The listing has to be given again in full and exactly.

◆ Data section
********************
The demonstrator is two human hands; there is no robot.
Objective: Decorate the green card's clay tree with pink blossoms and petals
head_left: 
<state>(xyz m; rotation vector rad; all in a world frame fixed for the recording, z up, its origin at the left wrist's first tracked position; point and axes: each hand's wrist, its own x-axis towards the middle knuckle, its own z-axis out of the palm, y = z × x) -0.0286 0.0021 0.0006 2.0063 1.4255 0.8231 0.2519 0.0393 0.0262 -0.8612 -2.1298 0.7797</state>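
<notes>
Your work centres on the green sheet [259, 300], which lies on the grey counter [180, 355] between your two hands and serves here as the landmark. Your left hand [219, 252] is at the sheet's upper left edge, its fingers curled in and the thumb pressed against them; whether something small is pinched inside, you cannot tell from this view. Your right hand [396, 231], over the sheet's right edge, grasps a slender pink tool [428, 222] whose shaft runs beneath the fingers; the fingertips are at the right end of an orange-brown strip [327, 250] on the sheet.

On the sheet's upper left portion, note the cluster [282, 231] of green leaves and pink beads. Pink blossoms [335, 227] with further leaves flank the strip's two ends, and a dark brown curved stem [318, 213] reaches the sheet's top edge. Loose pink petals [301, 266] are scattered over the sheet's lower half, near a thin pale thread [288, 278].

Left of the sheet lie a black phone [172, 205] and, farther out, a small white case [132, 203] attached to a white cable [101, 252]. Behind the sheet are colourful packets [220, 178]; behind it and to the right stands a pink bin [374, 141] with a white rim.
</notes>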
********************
◆ The answer
The demonstrator is two human hands; there is no robot.
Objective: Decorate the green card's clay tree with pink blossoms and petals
head_left: 
<state>(xyz m; rotation vector rad; all in a world frame fixed for the recording, z up, its origin at the left wrist's first tracked position; point and axes: each hand's wrist, its own x-axis towards the middle knuckle, its own z-axis out of the palm, y = z × x) -0.0286 0.0021 0.0006 2.0063 1.4255 0.8231 0.2519 0.0393 0.0262 -0.8612 -2.1298 0.7797</state>
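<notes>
Your work centres on the green sheet [259, 300], which lies on the grey counter [180, 355] between your two hands and serves here as the landmark. Your left hand [219, 252] is at the sheet's upper left edge, its fingers curled in and the thumb pressed against them; whether something small is pinched inside, you cannot tell from this view. Your right hand [396, 231], over the sheet's right edge, grasps a slender pink tool [428, 222] whose shaft runs beneath the fingers; the fingertips are at the right end of an orange-brown strip [327, 250] on the sheet.

On the sheet's upper left portion, note the cluster [282, 231] of green leaves and pink beads. Pink blossoms [335, 227] with further leaves flank the strip's two ends, and a dark brown curved stem [318, 213] reaches the sheet's top edge. Loose pink petals [301, 266] are scattered over the sheet's lower half, near a thin pale thread [288, 278].

Left of the sheet lie a black phone [172, 205] and, farther out, a small white case [132, 203] attached to a white cable [101, 252]. Behind the sheet are colourful packets [220, 178]; behind it and to the right stands a pink bin [374, 141] with a white rim.
</notes>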

This exercise has nothing further to it.